Ever since President Theodore Roosevelt established the very first national wildife refuge in 1903 to protect pelicans at Pelican Island, Florida, refuges have been critical to birds. From hundreds of thousands of neotropical migrant songbirds that rest and feed at refuges along the major flyways, to shorebirds and waterfowl that depend on coastal refuges on the Atlantic, Pacific, and Gulf of Mexico shorelines, our National Wildlife Refuge System is key to the survival of much of the planet’s bird life.
On Saturday, May 14, we celebrated International Migratory Bird Day. And it WAS a celebration, with refuges around the nation organizing a host of bird-related activities that include bird counts, banding demonstrations, children’s activities, educational bird walks and other events.
But the day was also a reminder of the serious threats facing the world’s birds—and the critical role refuges play in protecting them.

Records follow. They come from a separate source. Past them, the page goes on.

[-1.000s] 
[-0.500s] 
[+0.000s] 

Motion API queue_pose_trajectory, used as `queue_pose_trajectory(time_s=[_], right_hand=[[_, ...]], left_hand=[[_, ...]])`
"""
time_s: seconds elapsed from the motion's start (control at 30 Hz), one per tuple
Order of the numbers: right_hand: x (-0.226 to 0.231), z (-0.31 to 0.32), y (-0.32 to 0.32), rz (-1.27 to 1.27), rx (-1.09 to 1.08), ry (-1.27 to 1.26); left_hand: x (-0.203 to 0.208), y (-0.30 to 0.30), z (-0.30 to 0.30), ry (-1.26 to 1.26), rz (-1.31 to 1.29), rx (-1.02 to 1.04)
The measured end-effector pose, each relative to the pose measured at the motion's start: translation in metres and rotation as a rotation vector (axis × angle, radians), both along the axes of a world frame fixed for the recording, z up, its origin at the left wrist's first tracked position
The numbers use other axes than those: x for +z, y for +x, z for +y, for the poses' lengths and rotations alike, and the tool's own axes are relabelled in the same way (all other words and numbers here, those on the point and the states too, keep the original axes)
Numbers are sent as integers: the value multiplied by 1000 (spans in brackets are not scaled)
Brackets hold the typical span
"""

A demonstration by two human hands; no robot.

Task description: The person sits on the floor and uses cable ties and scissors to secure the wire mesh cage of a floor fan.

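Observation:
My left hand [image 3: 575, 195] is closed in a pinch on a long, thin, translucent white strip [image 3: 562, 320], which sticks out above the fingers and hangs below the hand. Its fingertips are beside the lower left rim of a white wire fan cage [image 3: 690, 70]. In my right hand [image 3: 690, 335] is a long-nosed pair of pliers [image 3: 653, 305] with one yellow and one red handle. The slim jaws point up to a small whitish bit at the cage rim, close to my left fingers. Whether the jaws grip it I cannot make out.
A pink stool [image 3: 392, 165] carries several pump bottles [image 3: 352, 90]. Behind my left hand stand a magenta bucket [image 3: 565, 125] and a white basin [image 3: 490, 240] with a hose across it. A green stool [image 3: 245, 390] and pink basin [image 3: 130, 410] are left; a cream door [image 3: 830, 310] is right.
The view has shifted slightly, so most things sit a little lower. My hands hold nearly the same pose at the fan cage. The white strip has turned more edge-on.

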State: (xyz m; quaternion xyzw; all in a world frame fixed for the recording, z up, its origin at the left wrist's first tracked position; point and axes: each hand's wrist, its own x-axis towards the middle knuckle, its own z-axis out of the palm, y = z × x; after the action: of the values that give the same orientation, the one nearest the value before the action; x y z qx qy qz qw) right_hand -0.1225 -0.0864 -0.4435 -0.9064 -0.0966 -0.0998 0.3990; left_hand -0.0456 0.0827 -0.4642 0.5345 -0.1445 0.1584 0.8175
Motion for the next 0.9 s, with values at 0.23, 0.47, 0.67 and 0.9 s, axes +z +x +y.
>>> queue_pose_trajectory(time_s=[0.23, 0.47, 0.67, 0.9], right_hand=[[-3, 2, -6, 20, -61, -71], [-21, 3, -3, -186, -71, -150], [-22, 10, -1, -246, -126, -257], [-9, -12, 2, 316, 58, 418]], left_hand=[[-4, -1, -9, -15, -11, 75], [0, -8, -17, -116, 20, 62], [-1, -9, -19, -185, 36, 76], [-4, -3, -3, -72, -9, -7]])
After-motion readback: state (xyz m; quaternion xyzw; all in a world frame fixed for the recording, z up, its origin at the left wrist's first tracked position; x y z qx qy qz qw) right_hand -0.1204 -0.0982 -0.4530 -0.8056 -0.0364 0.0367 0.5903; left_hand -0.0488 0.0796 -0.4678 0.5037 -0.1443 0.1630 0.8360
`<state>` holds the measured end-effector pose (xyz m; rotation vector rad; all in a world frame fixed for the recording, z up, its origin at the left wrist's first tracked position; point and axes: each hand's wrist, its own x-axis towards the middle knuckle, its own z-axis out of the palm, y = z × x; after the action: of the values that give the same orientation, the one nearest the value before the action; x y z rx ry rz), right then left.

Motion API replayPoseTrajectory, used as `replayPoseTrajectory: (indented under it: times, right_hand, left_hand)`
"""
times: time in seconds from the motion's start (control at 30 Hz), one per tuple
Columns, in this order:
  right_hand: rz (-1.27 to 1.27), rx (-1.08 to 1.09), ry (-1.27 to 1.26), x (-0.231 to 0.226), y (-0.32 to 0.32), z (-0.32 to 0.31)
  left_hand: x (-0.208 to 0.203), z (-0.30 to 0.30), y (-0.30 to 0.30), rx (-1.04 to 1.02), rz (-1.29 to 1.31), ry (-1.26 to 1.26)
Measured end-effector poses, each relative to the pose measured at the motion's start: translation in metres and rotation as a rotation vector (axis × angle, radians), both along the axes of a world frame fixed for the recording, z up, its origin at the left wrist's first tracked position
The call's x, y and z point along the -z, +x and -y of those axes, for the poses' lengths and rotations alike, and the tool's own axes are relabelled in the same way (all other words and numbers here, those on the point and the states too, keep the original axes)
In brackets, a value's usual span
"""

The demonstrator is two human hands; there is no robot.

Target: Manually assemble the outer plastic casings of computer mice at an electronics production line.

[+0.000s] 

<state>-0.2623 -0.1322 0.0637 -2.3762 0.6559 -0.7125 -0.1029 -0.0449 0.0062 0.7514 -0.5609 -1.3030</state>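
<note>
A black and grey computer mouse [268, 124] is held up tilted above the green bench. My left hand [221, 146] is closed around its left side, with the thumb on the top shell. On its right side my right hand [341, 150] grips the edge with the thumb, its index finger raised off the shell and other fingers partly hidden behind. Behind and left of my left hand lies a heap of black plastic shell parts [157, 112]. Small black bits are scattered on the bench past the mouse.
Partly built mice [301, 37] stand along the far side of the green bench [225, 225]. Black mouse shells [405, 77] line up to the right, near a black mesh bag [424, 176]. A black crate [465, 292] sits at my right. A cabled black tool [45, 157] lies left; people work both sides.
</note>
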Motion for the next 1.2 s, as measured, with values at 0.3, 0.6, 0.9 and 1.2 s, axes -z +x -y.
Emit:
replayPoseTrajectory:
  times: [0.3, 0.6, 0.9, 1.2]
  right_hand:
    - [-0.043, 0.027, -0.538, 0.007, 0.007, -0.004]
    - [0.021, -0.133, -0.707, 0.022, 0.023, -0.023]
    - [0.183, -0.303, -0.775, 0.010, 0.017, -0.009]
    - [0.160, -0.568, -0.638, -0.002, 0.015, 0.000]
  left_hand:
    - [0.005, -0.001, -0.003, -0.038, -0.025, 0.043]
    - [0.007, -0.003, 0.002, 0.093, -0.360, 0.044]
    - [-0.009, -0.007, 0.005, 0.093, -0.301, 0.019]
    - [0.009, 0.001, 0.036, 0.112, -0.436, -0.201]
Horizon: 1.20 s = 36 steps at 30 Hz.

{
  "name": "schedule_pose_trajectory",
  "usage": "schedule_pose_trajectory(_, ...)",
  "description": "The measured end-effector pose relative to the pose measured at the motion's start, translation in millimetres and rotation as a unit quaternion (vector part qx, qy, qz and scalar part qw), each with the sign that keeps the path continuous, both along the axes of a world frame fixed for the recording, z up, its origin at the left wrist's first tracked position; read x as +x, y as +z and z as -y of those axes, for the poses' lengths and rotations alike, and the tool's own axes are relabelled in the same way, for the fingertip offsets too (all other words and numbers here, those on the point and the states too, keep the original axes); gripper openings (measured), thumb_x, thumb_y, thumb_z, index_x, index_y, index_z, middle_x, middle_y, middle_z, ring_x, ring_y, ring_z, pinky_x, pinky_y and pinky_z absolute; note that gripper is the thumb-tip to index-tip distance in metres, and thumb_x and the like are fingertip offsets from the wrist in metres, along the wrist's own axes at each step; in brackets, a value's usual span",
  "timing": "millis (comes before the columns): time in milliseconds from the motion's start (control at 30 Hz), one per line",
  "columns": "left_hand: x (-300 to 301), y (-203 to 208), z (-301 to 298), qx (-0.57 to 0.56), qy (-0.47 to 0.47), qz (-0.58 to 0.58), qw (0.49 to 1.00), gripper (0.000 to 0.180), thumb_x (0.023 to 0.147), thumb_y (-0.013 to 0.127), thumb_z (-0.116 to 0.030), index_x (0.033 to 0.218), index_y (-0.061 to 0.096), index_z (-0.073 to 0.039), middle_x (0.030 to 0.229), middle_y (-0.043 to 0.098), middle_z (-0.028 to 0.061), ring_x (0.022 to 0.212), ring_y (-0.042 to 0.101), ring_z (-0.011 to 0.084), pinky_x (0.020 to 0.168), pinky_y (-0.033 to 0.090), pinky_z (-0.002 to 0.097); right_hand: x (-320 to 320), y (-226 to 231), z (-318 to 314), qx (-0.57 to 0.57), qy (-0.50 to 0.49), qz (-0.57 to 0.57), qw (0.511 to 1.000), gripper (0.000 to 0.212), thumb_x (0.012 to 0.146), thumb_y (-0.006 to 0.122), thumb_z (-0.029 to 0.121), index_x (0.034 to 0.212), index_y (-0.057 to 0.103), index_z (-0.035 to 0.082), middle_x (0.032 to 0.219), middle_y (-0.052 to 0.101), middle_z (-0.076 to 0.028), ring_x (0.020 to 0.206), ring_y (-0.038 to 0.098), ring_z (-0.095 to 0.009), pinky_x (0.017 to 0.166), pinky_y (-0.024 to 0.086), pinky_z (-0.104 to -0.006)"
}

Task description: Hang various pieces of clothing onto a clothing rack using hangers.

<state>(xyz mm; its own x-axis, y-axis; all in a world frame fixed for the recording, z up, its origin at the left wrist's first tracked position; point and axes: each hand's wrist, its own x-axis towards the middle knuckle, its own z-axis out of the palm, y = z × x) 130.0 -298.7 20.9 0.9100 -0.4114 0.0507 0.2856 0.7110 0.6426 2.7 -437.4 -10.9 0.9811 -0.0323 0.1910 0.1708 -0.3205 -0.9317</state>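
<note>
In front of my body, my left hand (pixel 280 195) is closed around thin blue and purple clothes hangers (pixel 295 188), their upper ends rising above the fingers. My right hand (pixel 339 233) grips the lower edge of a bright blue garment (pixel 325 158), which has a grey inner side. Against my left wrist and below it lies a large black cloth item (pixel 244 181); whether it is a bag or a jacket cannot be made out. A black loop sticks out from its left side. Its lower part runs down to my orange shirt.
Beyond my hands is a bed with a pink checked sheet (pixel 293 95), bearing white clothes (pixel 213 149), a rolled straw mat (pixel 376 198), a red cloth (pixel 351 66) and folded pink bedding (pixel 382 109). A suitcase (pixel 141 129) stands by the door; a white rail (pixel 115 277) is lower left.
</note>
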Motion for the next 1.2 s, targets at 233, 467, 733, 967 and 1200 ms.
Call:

Habitat is disappearing at an alarming rate due to development, deforestation, and urban sprawl. A changing climate is causing sea levels to rise and critical coastal ecosystems to change and even disappear. Our National Wildlife Refuge System is more important to birds than ever before.
So what can we do to better protect our refuges and the birds that depend on them? At the national policy level, President Obama has taken an important step by pledging full funding for the Land and Water Conservation Fund (LWCF), the chief funding tool available to acquire critical refuge lands. The LWCF uses no taxpayer dollars; it is funded completely by royalties paid to the government from offshore oil and gas leases. The fund was set up to spend up to $900 million annually for land acquisition, yet has rarely been fully funded by Congress. The President’s pledge to provide full funding acknowledges the importance of LWCF in stemming habitat loss and bolstering refuge ecosystems, and that’s good for the birds.
As individuals, we also can make choices that help bird conservation. We can keep domestic cats indoors. The American Bird Conservancy estimates that nearly two-thirds of the 77 million domestic cats in the U.S. are allowed outside, where they kill hundreds of millions of wild birds each year. These include endangered piping plovers, Florida scrub jays, and California least terns. We can choose shade-grown coffee that protects the critical multi-story rainforest ecosystems in Central and South America that provide habitat for neotropical migrants. And, whether or not we use our nation’s wildlife refuges for hunting and fishing, we can all buy Duck Stamps. Duck Stamps are used to purchase more habitat for the Refuge System, and more habitat means more birds for all of us to enjoy.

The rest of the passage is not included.